Requirement: Output nothing but the lines from the first line of the listing below through the line containing "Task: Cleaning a", printed exactly and free of pictures.

Supplied information:
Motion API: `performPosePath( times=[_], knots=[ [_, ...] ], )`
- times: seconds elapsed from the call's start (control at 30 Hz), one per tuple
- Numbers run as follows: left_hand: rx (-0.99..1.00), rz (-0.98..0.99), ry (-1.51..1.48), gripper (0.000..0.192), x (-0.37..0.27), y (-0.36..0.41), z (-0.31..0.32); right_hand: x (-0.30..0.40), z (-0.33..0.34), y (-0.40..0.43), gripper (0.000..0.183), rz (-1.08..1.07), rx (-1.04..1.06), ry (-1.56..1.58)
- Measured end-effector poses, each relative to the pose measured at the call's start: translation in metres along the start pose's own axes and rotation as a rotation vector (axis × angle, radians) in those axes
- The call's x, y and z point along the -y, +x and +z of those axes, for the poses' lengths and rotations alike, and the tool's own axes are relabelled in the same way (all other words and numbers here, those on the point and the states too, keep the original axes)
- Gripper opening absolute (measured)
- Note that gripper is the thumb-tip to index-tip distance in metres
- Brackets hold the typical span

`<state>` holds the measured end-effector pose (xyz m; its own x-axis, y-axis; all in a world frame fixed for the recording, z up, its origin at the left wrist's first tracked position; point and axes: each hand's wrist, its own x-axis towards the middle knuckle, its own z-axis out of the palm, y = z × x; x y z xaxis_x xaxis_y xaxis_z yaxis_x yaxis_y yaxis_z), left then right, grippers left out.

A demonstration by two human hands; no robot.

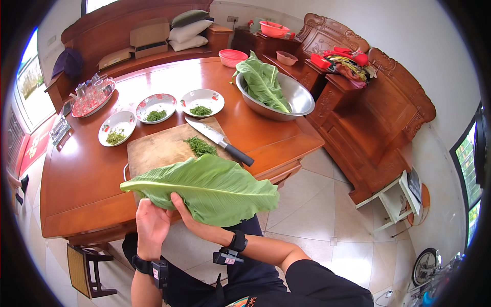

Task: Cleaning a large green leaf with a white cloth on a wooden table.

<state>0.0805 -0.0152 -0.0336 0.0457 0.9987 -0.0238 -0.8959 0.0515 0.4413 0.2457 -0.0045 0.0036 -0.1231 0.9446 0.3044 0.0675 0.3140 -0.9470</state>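
Observation:
A large green leaf (215,192) with a pale midrib lies across both my hands, above the near edge of a wooden cutting board (153,149). My left hand (151,220) supports its stem end from below, with the fingertips hidden under the leaf. My right hand (188,217) grips the lower edge, its thumb on top. On the board, a pile of shredded greens (201,146) sits beside a kitchen knife (218,140), whose black handle overhangs the board's right side. More large leaves (264,82) rest in a steel basin (303,100) at the back right.
Three patterned dishes (130,126) with chopped greens stand behind the board. A tray of glassware (94,96) is at the table's left. A pink plastic basket (233,57) sits at the back edge. A stool (86,268) stands below the table's left front; a carved wooden chair (376,126) is to the right.

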Motion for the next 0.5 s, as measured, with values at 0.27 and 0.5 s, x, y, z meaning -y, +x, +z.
performPosePath(
  times=[0.27,0.5],
  knots=[
    [-0.111,-0.078,0.049,0.034,-0.003,-0.005,-0.020,0.004,-0.004,-0.002,0.033,0.052,-0.030,0.010],
    [-0.118,-0.165,0.057,0.033,-0.008,-0.028,-0.023,0.010,-0.012,0.012,0.036,0.101,-0.160,0.104]
  ],
)
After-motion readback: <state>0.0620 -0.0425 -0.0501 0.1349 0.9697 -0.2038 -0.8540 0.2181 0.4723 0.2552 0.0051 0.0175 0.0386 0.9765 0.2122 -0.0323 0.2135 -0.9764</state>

Solution for this exercise:
Motion API: `performPosePath( times=[_], knots=[ [_, ...] ], )`
- times: seconds elapsed from the call's start (control at 30 Hz), one per tuple
- Numbers run as follows: left_hand: rx (-0.99..1.00), rz (-0.98..0.99), ry (-1.51..1.48), gripper (0.000..0.192), x (-0.37..0.27), y (-0.36..0.41), z (-0.31..0.32); right_hand: x (-0.30..0.40), z (-0.33..0.34), y (-0.40..0.43), gripper (0.000..0.183), rz (-1.08..1.07), rx (-1.04..1.06), ry (-1.56..1.58)
- Measured end-effector poses, each relative to the pose measured at the call's start: translation in metres along the start pose's own axes and rotation as a rotation vector (axis × angle, radians) in those axes
- The call's x, y and z point along the -y, +x and +z of those axes, for the poses' lengths and rotations alike, and the tool's own axes are relabelled in the same way (all other words and numbers here, those on the point and the states too, keep the original axes)
- Gripper opening absolute (measured)
- Note that gripper is the thumb-tip to index-tip distance in metres
- Brackets hold the typical span

`<state>` holds the measured end-effector pose (xyz m; its own x-axis, y-axis; all in a world frame fixed for the recording, z up, its origin at the left wrist's first tracked position; point and axes: each hand's wrist, its own x-axis towards the middle knuckle, its own z-axis out of the palm, y = z × x; x y z xaxis_x xaxis_y xaxis_z yaxis_x yaxis_y yaxis_z), left then right, grippers left out.

A demonstration by two human hands; no robot.


Task: Cleaning a large green leaf with a white cloth on a wooden table.

No additional output will be produced.